■ Task brief:
Up to and including the line containing "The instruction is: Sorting", retype each line of the listing below exactly, beginning with the first.

■ Data block:
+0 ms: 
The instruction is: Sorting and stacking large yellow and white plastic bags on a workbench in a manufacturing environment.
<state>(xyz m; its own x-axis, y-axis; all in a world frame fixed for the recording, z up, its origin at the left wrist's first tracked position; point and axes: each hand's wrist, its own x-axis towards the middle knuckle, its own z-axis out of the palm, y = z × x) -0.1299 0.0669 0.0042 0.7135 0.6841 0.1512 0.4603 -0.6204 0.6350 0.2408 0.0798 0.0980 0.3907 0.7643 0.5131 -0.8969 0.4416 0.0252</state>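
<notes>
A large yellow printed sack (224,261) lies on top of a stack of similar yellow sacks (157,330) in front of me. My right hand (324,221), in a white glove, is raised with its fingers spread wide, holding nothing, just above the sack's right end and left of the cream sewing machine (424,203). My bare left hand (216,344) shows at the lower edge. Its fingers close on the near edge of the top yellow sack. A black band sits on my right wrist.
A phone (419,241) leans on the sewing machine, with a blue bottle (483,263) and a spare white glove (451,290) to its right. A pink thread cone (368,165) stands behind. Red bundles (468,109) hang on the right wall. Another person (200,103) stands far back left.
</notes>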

■ Answer to the problem:
+0 ms: 
The instruction is: Sorting and stacking large yellow and white plastic bags on a workbench in a manufacturing environment.

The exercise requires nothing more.